*Work request:* Once the line with "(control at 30" is found in the entries below, print it and each following line exactly, stopping after the line with "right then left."; print nothing else.

*Provided data:*
============================================================
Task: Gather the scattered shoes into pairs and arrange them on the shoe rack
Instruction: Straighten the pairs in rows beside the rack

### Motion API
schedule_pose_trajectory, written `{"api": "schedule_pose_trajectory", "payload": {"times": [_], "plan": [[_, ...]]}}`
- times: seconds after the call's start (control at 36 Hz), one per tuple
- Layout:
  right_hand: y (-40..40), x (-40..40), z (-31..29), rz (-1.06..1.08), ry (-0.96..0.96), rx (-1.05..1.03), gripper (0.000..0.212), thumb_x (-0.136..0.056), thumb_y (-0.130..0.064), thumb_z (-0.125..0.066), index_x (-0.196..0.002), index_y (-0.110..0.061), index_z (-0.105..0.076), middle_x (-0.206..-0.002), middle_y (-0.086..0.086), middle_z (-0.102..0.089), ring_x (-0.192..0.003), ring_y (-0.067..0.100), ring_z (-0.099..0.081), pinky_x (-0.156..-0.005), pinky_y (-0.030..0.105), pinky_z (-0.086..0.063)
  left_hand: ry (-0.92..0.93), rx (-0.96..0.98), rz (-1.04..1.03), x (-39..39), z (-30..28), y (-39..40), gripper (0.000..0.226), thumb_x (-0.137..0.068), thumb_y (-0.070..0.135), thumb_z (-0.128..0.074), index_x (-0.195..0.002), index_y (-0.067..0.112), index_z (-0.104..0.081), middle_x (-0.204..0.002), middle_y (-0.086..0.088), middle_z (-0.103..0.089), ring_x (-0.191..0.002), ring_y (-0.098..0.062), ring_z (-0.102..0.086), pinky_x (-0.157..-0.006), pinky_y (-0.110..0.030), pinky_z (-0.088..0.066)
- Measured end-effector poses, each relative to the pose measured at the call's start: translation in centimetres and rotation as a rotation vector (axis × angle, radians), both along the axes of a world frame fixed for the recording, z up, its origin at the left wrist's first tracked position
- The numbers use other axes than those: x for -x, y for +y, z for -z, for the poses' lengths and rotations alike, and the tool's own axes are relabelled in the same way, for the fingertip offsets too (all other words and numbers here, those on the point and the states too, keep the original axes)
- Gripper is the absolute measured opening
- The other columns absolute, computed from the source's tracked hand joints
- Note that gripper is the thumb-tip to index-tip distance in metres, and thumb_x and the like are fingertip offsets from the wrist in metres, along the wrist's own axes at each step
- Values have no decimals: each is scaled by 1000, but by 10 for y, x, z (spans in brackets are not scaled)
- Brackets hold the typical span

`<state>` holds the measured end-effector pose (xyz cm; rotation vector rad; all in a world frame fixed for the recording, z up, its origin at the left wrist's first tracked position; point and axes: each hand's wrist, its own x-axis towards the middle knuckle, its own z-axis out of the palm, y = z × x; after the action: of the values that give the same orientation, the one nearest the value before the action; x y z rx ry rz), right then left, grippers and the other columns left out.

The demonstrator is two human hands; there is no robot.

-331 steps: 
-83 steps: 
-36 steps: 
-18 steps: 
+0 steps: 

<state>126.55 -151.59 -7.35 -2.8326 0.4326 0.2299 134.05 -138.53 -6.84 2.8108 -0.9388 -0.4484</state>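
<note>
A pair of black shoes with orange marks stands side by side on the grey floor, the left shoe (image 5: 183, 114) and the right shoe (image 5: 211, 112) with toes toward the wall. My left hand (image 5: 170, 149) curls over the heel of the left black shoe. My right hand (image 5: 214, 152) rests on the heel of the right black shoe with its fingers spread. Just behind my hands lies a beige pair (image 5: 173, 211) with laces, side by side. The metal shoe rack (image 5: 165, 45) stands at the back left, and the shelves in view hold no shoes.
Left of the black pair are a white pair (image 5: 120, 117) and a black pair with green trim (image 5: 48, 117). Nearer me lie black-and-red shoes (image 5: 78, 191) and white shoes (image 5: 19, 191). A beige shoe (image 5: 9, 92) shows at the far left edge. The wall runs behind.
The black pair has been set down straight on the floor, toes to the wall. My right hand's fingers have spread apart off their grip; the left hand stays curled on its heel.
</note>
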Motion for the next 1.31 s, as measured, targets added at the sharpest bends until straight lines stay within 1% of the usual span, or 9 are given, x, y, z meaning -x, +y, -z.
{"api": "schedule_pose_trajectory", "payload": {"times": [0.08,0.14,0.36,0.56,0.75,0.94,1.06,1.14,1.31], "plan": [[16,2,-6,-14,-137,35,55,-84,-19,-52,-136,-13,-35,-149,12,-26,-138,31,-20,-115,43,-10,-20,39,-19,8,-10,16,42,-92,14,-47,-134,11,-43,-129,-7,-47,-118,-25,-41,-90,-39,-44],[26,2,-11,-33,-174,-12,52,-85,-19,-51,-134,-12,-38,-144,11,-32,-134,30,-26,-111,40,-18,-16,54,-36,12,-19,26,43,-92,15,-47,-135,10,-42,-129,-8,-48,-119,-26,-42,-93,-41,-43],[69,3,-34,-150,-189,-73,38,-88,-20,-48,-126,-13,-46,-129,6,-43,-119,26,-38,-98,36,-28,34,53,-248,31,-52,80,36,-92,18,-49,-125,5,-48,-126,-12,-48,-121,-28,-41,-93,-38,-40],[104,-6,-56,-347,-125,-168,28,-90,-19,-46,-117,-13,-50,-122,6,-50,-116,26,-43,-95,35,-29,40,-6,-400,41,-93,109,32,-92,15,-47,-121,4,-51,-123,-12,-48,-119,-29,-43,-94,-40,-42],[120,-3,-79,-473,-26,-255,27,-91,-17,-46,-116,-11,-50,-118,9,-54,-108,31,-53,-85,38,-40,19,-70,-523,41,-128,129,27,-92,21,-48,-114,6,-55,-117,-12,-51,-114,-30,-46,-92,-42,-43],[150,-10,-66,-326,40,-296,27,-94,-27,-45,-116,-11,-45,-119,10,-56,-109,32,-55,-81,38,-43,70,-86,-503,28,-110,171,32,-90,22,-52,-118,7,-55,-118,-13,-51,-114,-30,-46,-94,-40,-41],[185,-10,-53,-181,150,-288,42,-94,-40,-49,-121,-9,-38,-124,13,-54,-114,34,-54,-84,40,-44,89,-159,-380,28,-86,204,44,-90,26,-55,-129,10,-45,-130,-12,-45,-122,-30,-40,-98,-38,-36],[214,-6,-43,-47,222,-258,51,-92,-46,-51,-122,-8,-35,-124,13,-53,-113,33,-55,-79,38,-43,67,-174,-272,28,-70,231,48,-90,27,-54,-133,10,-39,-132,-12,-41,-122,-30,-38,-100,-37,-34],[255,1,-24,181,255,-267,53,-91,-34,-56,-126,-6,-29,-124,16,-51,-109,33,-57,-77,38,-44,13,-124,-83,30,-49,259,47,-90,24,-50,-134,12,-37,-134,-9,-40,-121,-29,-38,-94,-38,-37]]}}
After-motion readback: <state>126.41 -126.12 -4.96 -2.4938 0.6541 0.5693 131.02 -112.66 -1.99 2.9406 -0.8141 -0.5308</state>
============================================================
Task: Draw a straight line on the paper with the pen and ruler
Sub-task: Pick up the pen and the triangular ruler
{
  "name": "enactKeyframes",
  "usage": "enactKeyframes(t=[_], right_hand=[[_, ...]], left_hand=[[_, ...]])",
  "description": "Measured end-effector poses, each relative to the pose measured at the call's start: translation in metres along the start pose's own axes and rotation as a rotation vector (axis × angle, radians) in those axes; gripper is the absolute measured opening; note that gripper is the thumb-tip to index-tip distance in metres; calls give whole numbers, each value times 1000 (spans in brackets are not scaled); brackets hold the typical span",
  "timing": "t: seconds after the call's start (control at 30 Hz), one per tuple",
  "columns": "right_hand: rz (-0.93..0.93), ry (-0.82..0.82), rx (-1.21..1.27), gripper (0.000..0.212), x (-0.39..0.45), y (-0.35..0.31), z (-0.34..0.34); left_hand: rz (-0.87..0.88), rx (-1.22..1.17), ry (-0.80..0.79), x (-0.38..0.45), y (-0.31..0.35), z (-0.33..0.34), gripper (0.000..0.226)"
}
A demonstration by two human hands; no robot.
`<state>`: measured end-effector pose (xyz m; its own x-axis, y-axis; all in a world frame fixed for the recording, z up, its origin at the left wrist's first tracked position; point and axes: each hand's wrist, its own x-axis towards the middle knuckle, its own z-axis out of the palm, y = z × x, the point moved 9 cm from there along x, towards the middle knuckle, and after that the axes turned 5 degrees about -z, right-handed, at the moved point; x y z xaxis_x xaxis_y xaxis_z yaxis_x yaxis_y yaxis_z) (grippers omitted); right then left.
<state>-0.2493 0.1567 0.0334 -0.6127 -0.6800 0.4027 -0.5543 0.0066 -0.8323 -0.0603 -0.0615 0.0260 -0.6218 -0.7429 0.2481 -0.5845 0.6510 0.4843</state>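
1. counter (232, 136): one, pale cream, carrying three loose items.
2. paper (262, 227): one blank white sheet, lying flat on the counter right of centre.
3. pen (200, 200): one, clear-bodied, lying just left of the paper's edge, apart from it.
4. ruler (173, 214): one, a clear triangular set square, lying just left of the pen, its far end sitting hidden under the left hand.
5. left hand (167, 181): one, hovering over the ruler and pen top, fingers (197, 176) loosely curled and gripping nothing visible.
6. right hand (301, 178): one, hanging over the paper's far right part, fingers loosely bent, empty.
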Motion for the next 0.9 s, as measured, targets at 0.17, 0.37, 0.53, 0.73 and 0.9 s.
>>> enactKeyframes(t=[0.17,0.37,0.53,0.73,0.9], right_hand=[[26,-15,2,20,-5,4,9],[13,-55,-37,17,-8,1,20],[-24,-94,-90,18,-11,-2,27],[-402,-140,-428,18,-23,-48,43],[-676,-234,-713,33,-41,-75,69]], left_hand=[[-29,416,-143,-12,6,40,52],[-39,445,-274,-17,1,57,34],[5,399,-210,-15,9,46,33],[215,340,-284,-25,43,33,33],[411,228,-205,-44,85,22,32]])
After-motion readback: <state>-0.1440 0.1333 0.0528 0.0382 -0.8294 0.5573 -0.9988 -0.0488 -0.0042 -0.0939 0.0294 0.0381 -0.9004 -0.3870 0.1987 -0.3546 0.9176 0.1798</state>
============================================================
*Answer to this problem:*
  "timing": "t: seconds after the call's start (control at 30 Hz), one per tuple",
  "columns": "right_hand: rz (-0.93..0.93), ry (-0.82..0.82), rx (-1.21..1.27), gripper (0.000..0.212), x (-0.39..0.45), y (-0.35..0.31), z (-0.34..0.34); left_hand: rz (-0.87..0.88), rx (-1.22..1.17), ry (-0.80..0.79), x (-0.38..0.45), y (-0.31..0.35), z (-0.33..0.34), gripper (0.000..0.226)"
}
A demonstration by two human hands; no robot.
`<state>`: measured end-effector pose (xyz m; its own x-axis, y-axis; all in a world frame fixed for the recording, z up, its origin at the left wrist's first tracked position; point and axes: each hand's wrist, its own x-axis towards the middle knuckle, its own z-axis out of the palm, y = z × x, the point moved 9 cm from there along x, towards the middle knuckle, and after that the axes turned 5 degrees about -z, right-handed, at the moved point; x y z xaxis_x xaxis_y xaxis_z yaxis_x yaxis_y yaxis_z) (grippers omitted); right then left.

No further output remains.